To me, the other interesting thing is that in arranging
the two payments the customer's manager appears to have had things to
answer for. If his own company owned the money outright and had nothing
to do with the claimant's operation (as he said when questioned by the
bank) what business did he have tendering a bank cheque obtained with
its funds, to the claimant's creditors? (See at para [57]) If this were
a matter of property protection, a defence which smells of "I knew he
was swindling someone, but I was mistaken about who it was" doesn't normally
have much appeal. Here, the bank was expected to place a considerable
degree of trust in its own customer, assuming contrition rather than some
new wrongdoing.
So the court's response here was markedly different from
what we have seen elsewhere. What is it about this case which put it into
the world of contract? Why does it not belong in (1) the world of restitution
(eg, money paid to a bank by mistake, where the bank must advance the
"ministerial receipt" defence, which is defeated by notice of the claim);
or (2) the world of property and tracing?

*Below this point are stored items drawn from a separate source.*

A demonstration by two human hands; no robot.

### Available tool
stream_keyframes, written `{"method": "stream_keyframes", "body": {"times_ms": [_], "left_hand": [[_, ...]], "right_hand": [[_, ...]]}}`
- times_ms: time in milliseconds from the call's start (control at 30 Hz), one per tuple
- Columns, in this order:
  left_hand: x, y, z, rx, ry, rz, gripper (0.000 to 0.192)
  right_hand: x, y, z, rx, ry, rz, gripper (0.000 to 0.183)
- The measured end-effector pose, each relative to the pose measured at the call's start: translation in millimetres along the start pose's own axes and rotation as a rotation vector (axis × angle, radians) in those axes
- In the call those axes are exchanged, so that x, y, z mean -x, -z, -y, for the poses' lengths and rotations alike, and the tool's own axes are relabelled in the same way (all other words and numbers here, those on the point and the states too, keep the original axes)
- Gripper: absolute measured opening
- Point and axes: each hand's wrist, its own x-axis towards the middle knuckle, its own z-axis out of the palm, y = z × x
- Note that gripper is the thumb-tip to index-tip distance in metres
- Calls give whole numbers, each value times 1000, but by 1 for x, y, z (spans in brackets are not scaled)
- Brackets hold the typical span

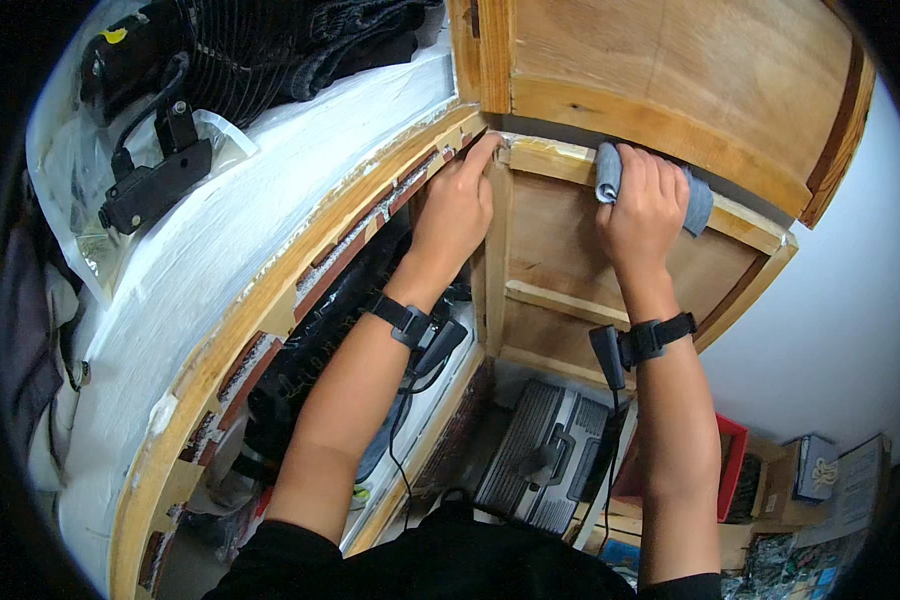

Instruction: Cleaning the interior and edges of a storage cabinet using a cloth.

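Observation:
My right hand [645, 206] grips a folded grey-blue cloth [608, 172] against the top edge of a wooden door frame [547, 159] with plywood panels. To its left, my left hand [454, 210] reaches up to the corner where this frame meets a long wooden shelf edge [270, 270]. Its index finger points at the corner and appears to touch it; the other fingers are bent, and the side facing away is hidden. Above the cloth is a second wooden panel [675, 52], separated by a dark gap. Both wrists wear black straps with cabled devices.
A white-surfaced shelf [195, 217] on the left holds a black metal bracket [161, 187], plastic bags and dark clothing. Below stand a grey hard case [544, 457], a red bin [733, 465] and cardboard boxes [784, 480]. A pale wall [832, 322] lies right.

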Motion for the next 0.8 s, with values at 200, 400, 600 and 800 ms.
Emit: {"method": "stream_keyframes", "body": {"times_ms": [200, 400, 600, 800], "left_hand": [[1, -6, 4, 83, -35, -79, 41], [7, -11, 17, 522, 328, 111, 48], [4, -9, 11, 315, 43, -12, 26], [4, -10, 16, 272, 6, -58, 19]], "right_hand": [[1, -1, 1, -34, -15, 6, 41], [0, -1, 2, -11, -3, 6, 36], [1, 0, 0, 22, 3, 33, 36], [-14, 24, 9, 103, 125, 213, 38]]}}
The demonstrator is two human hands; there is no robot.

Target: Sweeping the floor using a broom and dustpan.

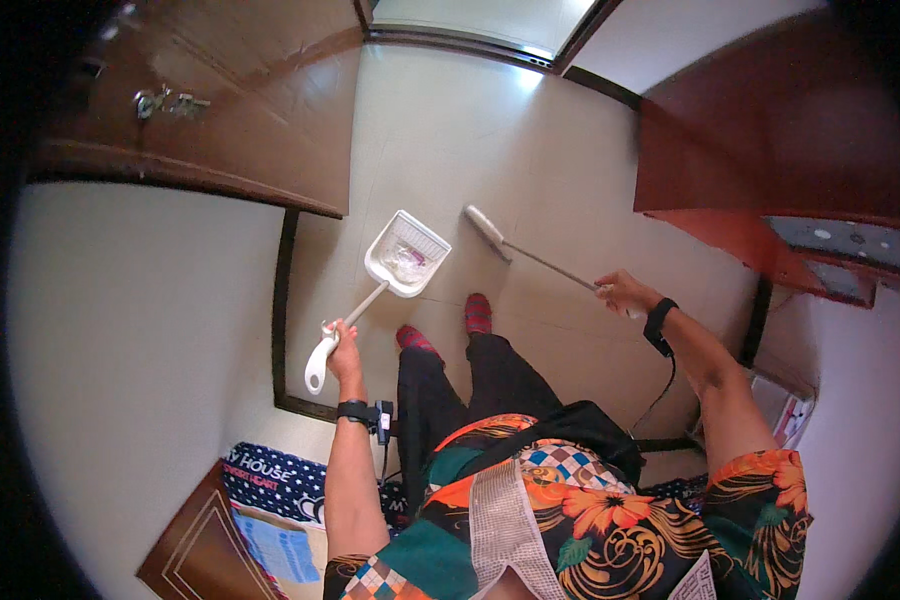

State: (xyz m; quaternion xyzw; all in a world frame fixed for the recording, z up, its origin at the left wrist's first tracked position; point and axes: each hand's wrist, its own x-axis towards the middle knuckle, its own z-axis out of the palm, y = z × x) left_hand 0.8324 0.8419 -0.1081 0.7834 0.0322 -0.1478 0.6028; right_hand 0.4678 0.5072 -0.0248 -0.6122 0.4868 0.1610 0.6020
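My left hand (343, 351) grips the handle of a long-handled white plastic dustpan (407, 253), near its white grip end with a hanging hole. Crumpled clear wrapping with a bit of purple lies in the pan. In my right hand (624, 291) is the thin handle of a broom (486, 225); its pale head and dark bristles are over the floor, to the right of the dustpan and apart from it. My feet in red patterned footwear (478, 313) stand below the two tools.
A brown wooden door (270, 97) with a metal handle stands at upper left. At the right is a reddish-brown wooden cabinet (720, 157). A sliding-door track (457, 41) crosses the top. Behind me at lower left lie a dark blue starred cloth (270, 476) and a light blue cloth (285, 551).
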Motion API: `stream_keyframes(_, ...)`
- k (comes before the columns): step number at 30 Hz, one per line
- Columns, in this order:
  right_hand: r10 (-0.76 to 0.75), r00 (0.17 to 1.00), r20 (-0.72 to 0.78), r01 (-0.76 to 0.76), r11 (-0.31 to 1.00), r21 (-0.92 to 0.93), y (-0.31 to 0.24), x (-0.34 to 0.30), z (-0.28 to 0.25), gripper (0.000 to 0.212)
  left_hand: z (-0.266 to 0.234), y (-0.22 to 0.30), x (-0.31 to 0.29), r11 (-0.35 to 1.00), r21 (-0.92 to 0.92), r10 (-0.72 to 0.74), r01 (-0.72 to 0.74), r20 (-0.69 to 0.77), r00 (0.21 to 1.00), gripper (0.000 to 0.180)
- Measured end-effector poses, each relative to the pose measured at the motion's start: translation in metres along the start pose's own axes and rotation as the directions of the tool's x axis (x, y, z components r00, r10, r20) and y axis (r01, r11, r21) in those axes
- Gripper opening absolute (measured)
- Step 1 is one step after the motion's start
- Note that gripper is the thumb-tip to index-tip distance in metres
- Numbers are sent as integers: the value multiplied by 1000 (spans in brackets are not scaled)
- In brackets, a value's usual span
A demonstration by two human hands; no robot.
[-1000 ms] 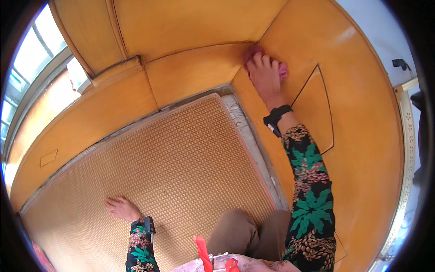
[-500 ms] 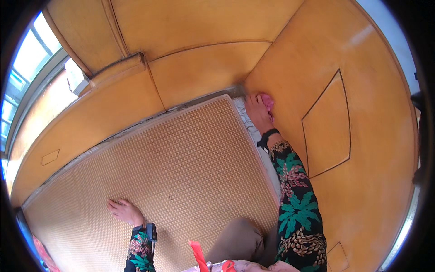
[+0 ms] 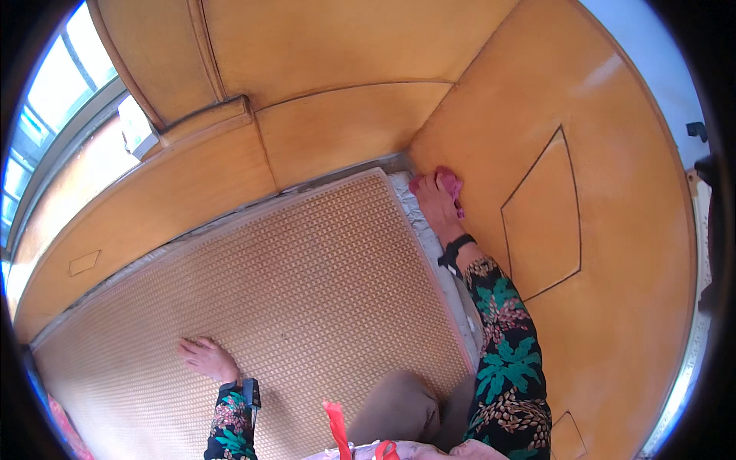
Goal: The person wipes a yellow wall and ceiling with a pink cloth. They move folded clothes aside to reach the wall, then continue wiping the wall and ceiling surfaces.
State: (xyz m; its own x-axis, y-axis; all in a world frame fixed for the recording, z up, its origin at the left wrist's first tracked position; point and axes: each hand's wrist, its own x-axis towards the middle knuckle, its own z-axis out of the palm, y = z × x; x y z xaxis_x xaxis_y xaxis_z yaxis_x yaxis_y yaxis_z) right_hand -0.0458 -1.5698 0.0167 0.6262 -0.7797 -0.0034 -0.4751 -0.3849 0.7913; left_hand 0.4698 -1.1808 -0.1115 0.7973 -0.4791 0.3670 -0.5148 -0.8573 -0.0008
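Observation:
My right hand (image 3: 438,205) reaches far forward and presses a crumpled pink cloth (image 3: 454,187) against the orange wood panel (image 3: 491,146), low down near the corner. Some of the cloth shows past the fingers on both sides. On the woven mat (image 3: 307,268), my left hand (image 3: 207,359) lies flat with its fingers stretched out, holding nothing. A dark band circles each wrist, and a small black box sits on the left one.
Wood panels (image 3: 192,175) border the mat on its far side, with a narrow grey gap along the edge. Pale crinkled sheeting (image 3: 414,217) shows beside the mat under my right arm. A white box (image 3: 136,129) stands on the ledge by the window (image 3: 57,88). My knee (image 3: 395,410) rests on the mat.
The cloth under my right hand has shifted slightly and now shows on both sides of the fingers. My left hand stays on the mat. The view has tilted a little.

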Motion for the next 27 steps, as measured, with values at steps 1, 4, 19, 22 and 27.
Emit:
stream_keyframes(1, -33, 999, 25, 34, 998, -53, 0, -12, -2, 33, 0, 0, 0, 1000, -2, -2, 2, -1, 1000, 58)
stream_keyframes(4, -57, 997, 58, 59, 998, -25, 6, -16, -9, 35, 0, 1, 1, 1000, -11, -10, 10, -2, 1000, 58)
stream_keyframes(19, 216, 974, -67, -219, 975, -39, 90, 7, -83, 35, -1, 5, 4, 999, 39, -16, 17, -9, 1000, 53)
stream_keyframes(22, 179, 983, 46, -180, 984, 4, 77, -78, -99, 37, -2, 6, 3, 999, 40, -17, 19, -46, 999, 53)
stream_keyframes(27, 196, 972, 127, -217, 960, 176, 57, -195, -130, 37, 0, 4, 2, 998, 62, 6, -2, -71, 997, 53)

If (as it appears) there is no good ground for distinction,
well then should not all cases of bank receipt be evaluated solely by
reference to the world of contract? The bank's receipt of the money is
never gratuitous. The receipt is part of a transaction which is transformed
almost immediately into an obligation in debt to the customer, with an
attendant duty to repay the money on demand. The customer's strong reliance
interest leaves no room for squeamishness about the source of the money.
So perhaps the Bank has a bona fide purchaser defence from the outset,
with only such limitations on repayment as are envisaged in IML
v Nat Bank? Is this the answer to Lionel's concerns?
Richard
Here is a case from last year which
might spark some discussion: US
International Marketing Ltd v. National Bank of NZ, [2004]
1 NZLR 589 (CA). The plaintiff had two bank accounts with the defendant.
One fine day it bought a bank cheque for $15,000 payable to the High
Court, in order to try to stop the liquidation of another company, P
Ltd. Although these funds were tendered through counsel, P Ltd. went
into liquidation anyway so the cheque was not paid into court. The plaintiff
re-negotiated the cheque back into the same account from which funds
had been withdrawn to purchase it. The next day, P Ltd by its lawyers
wrote to the bank claiming that the funds previously embodied in the
cheque belonged to P Ltd and asking the bank to freeze the funds pending
P Ltd's attempt to get an injunction. Principals of the plaintiff found
that they could not operate either of the plaintiff's accounts. Finally
the plaintiff sent a letter to the bank indicating that a business opportunity
overseas would be lost if the plaintiff could not access $10,000 from
its account, and the plaintiff would hold the bank liable for such losses
if the accounts were not unfrozen. The bank stood its ground and refused
to pay. Later that day the court order was indeed made, and the bank
paid the money into court. The order was discharged some months later.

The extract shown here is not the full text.